[Required work]
Every line of the material is to be returned verbatim. Pictures stay out.

[Provided material]
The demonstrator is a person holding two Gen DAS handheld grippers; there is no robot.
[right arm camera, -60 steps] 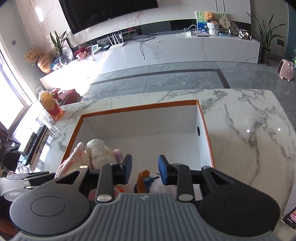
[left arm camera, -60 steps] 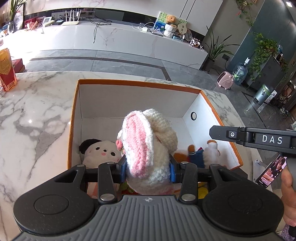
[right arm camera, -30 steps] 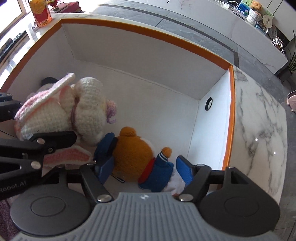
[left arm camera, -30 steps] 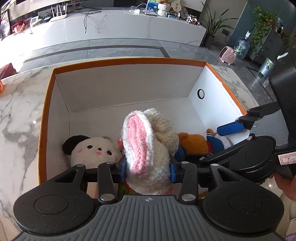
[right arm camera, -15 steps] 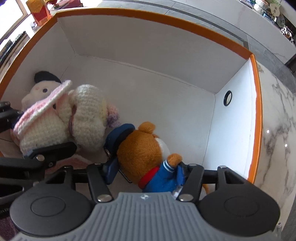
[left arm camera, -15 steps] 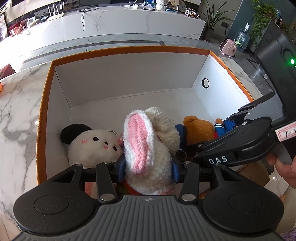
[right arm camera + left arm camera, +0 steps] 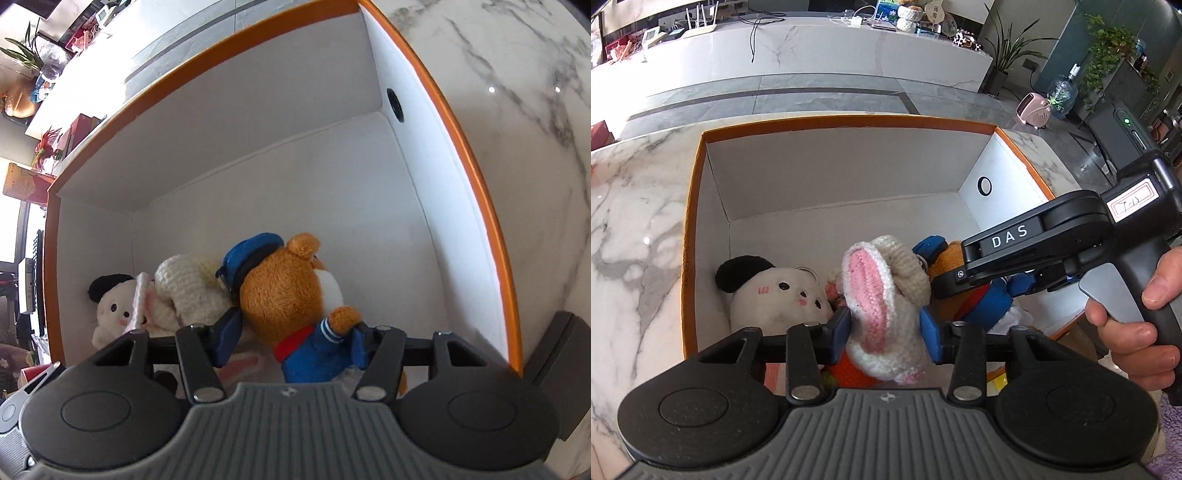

[Exercise answer]
The demonstrator is a person holding two Gen DAS handheld grippers; there is no robot.
[right arm camera, -60 steps] 
[left arm camera, -60 steps] 
[right arm camera, -30 steps] 
[left arm camera, -30 steps] 
[right arm camera, -15 steps] 
[left arm camera, -15 steps] 
[right arm camera + left arm camera, +0 steps] 

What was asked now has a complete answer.